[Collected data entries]
....
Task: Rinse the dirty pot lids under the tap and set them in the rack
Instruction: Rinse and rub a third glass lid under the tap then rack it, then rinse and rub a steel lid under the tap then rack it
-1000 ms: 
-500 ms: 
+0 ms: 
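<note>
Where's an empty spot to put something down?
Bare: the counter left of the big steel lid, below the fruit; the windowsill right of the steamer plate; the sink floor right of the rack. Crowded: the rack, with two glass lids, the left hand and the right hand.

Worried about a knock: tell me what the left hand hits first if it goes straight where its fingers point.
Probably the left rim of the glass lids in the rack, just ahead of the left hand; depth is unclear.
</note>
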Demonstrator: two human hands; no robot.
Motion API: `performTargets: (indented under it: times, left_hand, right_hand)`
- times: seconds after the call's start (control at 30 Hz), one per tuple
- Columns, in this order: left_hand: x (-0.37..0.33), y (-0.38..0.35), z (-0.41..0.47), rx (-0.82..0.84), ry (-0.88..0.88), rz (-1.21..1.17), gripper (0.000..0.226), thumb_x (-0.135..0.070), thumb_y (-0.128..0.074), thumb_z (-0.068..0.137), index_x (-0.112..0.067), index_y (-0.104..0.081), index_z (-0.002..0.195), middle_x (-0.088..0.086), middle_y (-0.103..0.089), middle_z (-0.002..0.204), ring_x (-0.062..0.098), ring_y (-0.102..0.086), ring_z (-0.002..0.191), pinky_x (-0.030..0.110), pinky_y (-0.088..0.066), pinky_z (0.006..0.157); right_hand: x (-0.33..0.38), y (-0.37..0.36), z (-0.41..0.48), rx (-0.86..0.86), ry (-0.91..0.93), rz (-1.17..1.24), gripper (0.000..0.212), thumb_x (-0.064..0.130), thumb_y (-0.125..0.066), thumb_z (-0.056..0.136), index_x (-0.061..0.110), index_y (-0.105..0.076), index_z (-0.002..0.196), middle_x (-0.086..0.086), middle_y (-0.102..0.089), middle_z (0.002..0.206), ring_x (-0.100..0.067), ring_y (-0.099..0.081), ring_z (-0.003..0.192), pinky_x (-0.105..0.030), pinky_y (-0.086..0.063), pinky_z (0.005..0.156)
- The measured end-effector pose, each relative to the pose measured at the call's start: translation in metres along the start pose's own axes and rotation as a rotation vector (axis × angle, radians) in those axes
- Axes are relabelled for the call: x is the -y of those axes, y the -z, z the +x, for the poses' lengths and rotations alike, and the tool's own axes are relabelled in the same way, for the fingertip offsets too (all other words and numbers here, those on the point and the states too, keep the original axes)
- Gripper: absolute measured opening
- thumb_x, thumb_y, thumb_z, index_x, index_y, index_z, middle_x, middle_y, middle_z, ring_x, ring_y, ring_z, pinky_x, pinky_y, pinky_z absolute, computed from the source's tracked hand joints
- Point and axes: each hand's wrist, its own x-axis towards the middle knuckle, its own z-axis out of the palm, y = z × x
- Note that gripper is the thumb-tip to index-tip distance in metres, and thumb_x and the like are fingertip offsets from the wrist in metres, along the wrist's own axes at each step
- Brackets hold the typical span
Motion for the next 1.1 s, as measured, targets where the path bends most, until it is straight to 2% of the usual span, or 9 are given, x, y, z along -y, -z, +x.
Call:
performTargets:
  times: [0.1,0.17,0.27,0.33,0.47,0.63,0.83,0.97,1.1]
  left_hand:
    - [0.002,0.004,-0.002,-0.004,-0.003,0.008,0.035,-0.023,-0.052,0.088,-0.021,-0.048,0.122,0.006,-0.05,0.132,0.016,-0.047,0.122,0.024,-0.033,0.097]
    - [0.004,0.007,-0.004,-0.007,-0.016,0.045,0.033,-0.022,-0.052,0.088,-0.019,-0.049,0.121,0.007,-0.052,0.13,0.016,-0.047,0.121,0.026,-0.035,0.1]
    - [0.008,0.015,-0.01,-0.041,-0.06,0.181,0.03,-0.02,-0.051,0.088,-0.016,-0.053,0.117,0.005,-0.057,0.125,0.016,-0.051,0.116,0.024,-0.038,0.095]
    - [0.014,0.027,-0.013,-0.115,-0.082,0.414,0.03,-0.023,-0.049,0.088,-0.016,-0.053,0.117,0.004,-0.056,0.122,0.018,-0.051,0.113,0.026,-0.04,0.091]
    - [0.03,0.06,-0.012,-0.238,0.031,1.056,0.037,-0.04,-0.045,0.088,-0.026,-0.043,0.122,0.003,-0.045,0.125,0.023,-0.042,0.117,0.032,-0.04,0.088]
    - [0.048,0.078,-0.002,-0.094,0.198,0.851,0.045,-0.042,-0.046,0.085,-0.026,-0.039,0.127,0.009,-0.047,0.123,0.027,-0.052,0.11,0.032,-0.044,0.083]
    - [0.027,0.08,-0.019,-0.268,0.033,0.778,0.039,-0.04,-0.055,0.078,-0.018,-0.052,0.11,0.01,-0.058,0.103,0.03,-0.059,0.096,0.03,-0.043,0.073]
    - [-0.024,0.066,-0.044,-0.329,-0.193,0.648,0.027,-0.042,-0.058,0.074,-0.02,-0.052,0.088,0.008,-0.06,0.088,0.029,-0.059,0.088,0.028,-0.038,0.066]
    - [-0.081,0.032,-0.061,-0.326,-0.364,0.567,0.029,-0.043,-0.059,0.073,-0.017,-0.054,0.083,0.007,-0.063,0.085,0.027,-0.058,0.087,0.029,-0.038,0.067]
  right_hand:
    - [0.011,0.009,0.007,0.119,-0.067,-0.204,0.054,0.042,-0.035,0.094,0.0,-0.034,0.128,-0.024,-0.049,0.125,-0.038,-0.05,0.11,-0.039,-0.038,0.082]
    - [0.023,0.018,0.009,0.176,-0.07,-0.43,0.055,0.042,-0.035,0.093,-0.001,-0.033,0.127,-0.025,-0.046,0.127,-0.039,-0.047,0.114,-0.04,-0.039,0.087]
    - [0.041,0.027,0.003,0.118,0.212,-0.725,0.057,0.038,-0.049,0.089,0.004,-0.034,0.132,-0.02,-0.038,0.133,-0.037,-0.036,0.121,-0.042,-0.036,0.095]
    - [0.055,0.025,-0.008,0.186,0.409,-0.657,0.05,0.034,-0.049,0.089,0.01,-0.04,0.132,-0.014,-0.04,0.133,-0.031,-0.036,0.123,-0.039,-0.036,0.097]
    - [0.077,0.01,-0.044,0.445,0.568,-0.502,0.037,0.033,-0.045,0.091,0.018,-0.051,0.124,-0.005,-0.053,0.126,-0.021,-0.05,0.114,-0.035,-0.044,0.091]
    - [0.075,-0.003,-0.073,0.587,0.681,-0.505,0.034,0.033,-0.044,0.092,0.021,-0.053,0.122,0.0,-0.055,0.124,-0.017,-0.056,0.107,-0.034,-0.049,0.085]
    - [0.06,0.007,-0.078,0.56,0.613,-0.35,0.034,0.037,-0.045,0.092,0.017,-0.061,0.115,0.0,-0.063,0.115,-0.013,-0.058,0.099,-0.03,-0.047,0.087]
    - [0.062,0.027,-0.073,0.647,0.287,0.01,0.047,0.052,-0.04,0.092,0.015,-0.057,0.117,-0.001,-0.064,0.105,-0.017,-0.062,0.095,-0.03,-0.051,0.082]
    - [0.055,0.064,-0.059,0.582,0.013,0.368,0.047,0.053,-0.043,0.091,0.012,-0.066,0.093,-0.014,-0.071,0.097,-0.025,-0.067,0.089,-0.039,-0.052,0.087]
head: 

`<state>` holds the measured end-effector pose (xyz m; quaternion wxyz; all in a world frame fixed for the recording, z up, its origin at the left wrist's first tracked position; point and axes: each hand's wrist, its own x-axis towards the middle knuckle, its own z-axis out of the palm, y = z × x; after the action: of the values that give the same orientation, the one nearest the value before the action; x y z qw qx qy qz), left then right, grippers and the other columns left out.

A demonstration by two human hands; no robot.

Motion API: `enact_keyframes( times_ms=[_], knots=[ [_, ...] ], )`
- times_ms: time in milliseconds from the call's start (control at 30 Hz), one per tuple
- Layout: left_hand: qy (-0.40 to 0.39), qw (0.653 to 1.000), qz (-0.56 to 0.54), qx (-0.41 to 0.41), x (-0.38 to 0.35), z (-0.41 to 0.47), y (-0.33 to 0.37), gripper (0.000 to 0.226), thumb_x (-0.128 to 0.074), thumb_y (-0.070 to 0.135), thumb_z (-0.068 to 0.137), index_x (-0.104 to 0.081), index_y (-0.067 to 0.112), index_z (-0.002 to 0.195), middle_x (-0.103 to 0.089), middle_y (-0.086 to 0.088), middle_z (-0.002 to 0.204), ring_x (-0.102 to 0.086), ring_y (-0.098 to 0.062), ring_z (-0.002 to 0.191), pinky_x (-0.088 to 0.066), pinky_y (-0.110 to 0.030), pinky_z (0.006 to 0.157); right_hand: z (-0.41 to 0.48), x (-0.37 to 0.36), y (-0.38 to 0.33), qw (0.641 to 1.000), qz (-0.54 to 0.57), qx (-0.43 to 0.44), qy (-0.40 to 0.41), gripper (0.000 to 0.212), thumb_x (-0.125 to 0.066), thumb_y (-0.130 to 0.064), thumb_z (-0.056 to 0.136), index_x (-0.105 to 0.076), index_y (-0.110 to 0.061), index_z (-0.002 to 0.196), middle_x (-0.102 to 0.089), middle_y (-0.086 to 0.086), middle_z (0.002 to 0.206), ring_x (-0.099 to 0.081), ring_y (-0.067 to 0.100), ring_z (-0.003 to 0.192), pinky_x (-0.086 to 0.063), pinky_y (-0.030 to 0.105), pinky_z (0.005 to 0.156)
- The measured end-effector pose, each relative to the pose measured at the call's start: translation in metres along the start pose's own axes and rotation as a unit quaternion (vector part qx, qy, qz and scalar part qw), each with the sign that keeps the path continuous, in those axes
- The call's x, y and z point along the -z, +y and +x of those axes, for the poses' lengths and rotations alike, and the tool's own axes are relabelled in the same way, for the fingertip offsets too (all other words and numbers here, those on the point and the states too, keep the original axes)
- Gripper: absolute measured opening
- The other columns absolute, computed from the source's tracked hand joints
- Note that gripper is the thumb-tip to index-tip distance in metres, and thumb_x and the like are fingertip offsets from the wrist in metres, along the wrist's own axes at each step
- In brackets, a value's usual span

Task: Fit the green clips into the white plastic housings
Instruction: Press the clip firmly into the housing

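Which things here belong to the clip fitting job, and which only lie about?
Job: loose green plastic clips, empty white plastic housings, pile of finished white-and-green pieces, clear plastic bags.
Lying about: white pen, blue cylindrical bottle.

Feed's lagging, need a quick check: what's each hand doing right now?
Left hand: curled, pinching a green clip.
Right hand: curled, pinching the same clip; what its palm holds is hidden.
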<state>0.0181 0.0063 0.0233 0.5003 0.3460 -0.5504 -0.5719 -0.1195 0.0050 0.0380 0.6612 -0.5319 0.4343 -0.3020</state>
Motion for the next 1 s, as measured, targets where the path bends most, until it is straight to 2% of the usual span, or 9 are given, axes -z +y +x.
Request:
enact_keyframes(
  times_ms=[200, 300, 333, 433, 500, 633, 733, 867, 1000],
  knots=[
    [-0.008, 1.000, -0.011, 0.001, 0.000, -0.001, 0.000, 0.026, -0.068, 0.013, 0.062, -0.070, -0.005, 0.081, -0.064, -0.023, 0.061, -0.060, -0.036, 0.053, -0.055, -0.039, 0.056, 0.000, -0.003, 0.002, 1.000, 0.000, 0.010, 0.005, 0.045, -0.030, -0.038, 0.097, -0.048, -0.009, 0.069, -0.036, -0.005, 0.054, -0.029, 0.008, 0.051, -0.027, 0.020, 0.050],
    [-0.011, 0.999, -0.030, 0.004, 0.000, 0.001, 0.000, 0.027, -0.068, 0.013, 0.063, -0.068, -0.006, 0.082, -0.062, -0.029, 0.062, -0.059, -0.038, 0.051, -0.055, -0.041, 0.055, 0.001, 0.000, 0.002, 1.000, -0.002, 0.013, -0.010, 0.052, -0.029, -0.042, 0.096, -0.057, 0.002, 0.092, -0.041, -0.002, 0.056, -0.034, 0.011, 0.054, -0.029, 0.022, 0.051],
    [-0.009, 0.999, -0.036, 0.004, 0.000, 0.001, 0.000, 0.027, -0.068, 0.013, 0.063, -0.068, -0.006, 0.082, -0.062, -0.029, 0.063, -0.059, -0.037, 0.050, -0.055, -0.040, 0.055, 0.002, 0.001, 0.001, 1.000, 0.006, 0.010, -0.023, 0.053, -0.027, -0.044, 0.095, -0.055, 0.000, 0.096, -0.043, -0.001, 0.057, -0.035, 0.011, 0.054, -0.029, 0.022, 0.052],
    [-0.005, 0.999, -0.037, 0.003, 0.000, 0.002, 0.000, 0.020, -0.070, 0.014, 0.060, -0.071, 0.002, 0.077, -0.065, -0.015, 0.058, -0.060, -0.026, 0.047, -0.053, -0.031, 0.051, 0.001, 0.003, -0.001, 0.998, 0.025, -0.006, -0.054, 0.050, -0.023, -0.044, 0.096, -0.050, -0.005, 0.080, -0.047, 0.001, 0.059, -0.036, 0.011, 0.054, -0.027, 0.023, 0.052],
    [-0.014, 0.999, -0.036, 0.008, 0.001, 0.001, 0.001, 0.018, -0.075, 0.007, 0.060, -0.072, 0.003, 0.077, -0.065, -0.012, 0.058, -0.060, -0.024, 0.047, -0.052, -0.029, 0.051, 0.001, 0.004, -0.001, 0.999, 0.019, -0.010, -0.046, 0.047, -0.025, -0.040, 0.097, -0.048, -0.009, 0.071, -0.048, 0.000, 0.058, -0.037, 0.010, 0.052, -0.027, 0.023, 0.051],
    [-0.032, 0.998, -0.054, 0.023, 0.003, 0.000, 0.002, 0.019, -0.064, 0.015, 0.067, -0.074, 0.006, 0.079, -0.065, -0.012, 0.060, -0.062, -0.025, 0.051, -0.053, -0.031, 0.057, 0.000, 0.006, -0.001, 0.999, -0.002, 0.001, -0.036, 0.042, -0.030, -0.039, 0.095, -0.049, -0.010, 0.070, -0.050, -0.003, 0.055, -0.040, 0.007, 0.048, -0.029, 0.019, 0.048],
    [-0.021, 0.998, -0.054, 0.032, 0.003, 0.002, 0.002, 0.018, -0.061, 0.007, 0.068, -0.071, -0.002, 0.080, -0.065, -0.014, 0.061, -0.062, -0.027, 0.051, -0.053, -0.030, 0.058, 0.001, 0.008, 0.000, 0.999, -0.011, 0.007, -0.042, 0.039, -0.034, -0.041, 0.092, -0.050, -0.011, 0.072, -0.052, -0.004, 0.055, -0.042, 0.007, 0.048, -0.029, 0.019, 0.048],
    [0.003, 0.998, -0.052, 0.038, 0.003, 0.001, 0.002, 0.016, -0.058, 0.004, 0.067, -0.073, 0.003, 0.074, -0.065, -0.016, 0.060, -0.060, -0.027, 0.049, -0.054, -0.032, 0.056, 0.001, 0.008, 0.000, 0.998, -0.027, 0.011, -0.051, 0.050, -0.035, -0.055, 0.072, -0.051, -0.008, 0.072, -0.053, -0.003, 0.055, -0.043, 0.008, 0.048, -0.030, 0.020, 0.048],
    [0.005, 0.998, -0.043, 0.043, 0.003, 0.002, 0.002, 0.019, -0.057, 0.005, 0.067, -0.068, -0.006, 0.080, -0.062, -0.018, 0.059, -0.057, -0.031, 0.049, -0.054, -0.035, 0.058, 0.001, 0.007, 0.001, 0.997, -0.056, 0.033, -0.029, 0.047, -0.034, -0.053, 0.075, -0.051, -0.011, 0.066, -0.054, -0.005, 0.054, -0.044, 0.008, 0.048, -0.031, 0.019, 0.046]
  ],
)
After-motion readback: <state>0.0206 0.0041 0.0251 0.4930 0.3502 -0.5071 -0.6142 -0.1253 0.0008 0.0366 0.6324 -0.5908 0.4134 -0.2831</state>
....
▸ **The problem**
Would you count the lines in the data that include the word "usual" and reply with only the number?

▸ **Completed task**
3